Suppose $X \to Z \to B$ are morphisms of algebraic spaces over $S$. Given a scheme $T$ we can consider pairs $(a, b)$ where $a : T \to B$ is a morphism and $b : T \times _{a, B} Z \to X$ is a morphism over $Z$. Picture

96.11.0.1
\begin{equation} \label{criteria-equation-pairs} \vcenter { \xymatrix{ & X \ar[d] \\ T \times _{a, B} Z \ar[d] \ar[ru]^ b \ar[r] & Z \ar[d] \\ T \ar[r]^ a & B } } \end{equation}

In this situation we can define a functor

96.11.0.2
\begin{equation} \label{criteria-equation-restriction-of-scalars} \text{Res}_{Z/B}(X) : (\mathit{Sch}/S)^{opp} \longrightarrow \textit{Sets}, \quad T \longmapsto \{ (a, b)\text{ as above}\} \end{equation}

Sometimes we think of this as a functor defined on the category of schemes over $B$, in which case we drop $a$ from the notation.

Lemma 96.11.1. Let $S$ be a scheme. Let $X \to Z \to B$ be morphisms of algebraic spaces over $S$. Then

  1. $\text{Res}_{Z/B}(X)$ is a sheaf on $(\mathit{Sch}/S)_{fppf}$.
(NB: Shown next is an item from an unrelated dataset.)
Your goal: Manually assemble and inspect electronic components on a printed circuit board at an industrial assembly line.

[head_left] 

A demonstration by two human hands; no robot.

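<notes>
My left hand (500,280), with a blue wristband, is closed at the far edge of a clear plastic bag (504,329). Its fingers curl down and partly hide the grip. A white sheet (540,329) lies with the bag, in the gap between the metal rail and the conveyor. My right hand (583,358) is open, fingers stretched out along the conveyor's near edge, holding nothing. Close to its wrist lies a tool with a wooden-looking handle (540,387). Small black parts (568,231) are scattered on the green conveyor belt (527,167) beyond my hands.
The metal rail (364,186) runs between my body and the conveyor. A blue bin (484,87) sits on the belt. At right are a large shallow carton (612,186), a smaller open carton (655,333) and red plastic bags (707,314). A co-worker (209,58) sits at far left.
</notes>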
  2. If $T$ is an algebraic space over $S$, then there is a canonical bijection

    \[ \mathop{\mathrm{Mor}}\nolimits _{\mathop{\mathit{Sh}}\nolimits ((\mathit{Sch}/S)_{fppf})}(T, \text{Res}_{Z/B}(X)) = \{ (a, b)\text{ as in }(05Y9)\} \]

Proof. Let $T$ be an algebraic space over $S$. Let $\{ T_ i \to T\} $ be an fppf covering of $T$ (as in Topologies on Spaces, Section 72.7). Suppose that $(a_ i, b_ i) \in \text{Res}_{Z/B}(X)(T_ i)$ such that $(a_ i, b_ i)|_{T_ i \times _ T T_ j} = (a_ j, b_ j)|_{T_ i \times _ T T_ j}$ for all $i, j$. Then by Descent on Spaces, Lemma 73.7.2 there exists a unique morphism $a : T \to B$ such that $a_ i$ is the composition of $T_ i \to T$ and $a$. Then $\{ T_ i \times _{a_ i, B} Z \to T \times _{a, B} Z\} $ is an fppf covering too and the same lemma implies there exists a unique morphism $b : T \times _{a, B} Z \to X$ such that $b_ i$ is the composition of $T_ i \times _{a_ i, B} Z \to T \times _{a, B} Z$ and $b$. Hence $(a, b) \in \text{Res}_{Z/B}(X)(T)$ restricts to $(a_ i, b_ i)$ over $T_ i$ for all $i$.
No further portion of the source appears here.